What we need is something a little different than all of these, but likely with some overlap that will let us reuse some of these interfaces. An arbitrary diagnostic/statistic/plotting function may need access to one or more of the following (non-exhaustive list):

  • (unconstrained) log density function (e.g. certain variants of LOO)
  • already-generated prior/posterior draws or ability to generate new ones given some sampler object (e.g. ESS)
    • either as array-of-structs, struct-of-arrays, or flattened somehow into a pure numeric array
  • conditionable joint distribution from which samples can be drawn given some sampler object (e.g. SBC)
  • a sampleable predictive distribution given draws of parameters (e.g. SBC)
  • log-likelihood function or values (e.g. LOO)
  • sampling statistics (e.g. divergences plot)
  • raw data (PPC plots)
  • iterator over parameters with names (multidimensional or flattened)
  • iterator over draws
  • iterator over chains

The idea is that all or part of the above interface can be implemented for objects returned by a PPL. e.g. an MCMCChains.Chains object could implement the parts corresponding to raw samples, while a Soss.Model or a DynamicPPL.Model would implement the part corresponding to the log density function, and then the objects could be passed directly to certain functions already. But in many cases one would like some features from both the samples themselves and the model object and the data, so I think what we're looking for is some super-object that ties together these objects to represent the current state of inference and implements the entire interface. Such an object could then be passed to any generic function, which could even update the object to store generated quantities like prior samples and void re-drawing them.

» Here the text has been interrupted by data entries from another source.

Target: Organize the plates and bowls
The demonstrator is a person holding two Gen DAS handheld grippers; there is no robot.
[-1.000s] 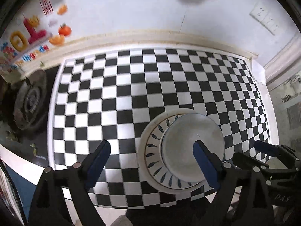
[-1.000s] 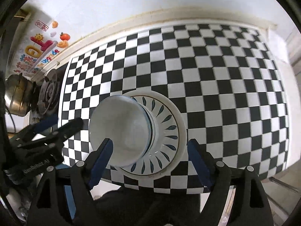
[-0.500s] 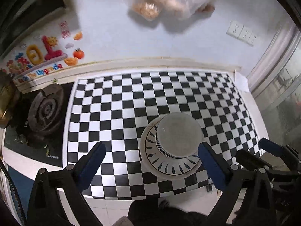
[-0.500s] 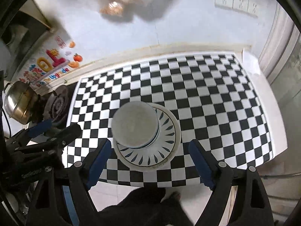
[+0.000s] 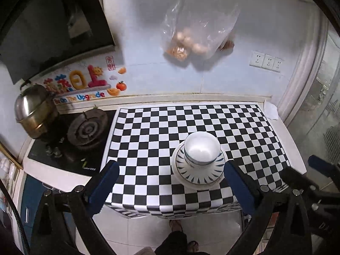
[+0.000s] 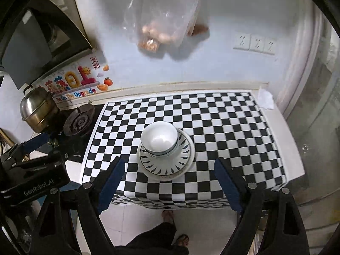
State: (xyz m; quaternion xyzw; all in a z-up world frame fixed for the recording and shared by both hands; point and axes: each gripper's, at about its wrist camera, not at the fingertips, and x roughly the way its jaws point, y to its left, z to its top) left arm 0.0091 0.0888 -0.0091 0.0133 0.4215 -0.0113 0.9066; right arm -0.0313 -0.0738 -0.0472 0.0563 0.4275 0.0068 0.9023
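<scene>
A white bowl [image 5: 201,149] with a thin blue rim line stands upright on a white plate [image 5: 198,175] ringed with dark leaf marks; in the right wrist view the bowl [image 6: 159,139] sits slightly left of centre on the plate [image 6: 182,155]. The stack rests on the checkered counter [image 5: 148,131] near its front edge. My left gripper [image 5: 171,167] hangs open, high above and in front of the stack, with nothing between its fingers. My right gripper [image 6: 169,162] is open too, equally far back and empty. Each gripper shows at the edge of the other's view.
A gas burner [image 5: 87,127] and a steel pot [image 5: 34,110] sit left of the checkered cover under a dark range hood [image 5: 53,21]. A clear bag of food [image 5: 195,31] hangs on the wall beside sockets [image 5: 267,61]. A person's feet [image 6: 170,216] stand below the counter's front edge.
Both grippers have drawn back and upward from the bowl and plate, which now look small and far. The left jaws stand slightly wider than a second ago. The stack has not moved.
</scene>
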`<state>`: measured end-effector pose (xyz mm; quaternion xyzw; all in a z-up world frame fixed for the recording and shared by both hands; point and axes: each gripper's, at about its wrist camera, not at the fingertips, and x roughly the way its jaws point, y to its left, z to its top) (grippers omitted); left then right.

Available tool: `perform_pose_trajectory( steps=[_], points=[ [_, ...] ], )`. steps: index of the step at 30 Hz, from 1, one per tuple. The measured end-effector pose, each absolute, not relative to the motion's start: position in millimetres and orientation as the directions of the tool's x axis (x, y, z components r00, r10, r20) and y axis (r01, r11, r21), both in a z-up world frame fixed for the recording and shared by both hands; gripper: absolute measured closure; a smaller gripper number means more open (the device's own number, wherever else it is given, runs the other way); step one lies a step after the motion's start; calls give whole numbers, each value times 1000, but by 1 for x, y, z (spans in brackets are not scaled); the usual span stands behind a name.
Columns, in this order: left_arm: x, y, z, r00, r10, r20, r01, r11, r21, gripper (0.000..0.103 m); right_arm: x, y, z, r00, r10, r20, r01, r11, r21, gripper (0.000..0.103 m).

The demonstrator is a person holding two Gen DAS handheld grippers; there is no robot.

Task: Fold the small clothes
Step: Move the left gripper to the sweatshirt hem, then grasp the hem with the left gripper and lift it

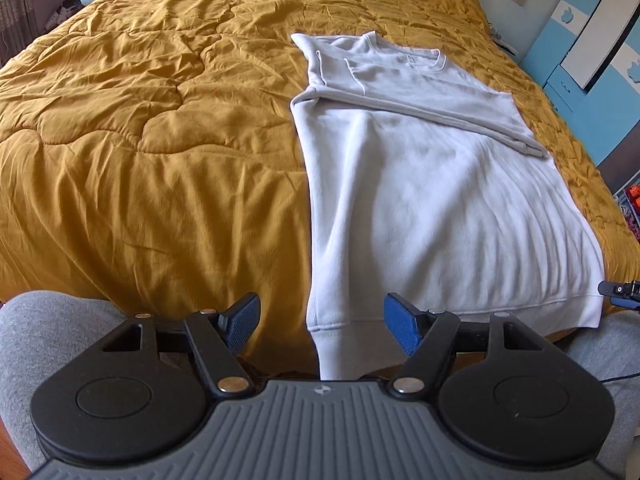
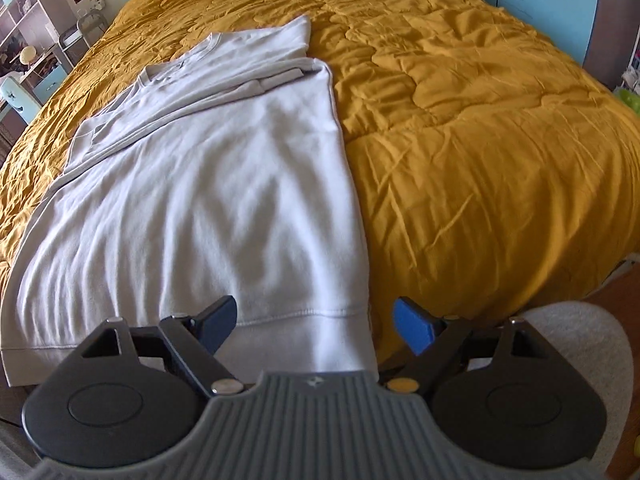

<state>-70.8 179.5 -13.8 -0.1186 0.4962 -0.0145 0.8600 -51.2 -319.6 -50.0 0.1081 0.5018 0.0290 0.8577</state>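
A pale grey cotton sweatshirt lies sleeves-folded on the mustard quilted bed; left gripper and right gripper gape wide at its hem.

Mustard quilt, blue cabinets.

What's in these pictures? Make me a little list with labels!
clothing: white sweatshirt, lying flat, sleeves folded across the chest
under it: yellow quilt on a bed
collar: at the far end
hem: near edge, closest to both grippers
left gripper: open, at the hem's left corner, gripping nothing
right gripper: open, at the hem's right corner, gripping nothing
fold progress: sleeves in, body not yet folded
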Motion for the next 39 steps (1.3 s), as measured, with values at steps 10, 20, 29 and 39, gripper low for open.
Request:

See e.g. TuringLang/AbstractPPL.jl#27 for an example of how one might implement simulation-based calibration (SBC) with just generic interface functions.

Some considerations:

  • An interface is useless if not adopted by a community, so this should ideally be community driven. In all likelihood, the way forward us to push toward one or more of the above interface packages adding the missing features, and only if necessary, we add an additional interface to the list with input from devs of multiple PPLs.
  • Lastly, it's important to note that if such an interface exists, it automatically empowers devs of other plotting/diagnostic packages as well. Users don't need to use ArviZ; they should use whatever reliable tool best fits their workflow/aesthetic, and an interface can help empower other devs as well.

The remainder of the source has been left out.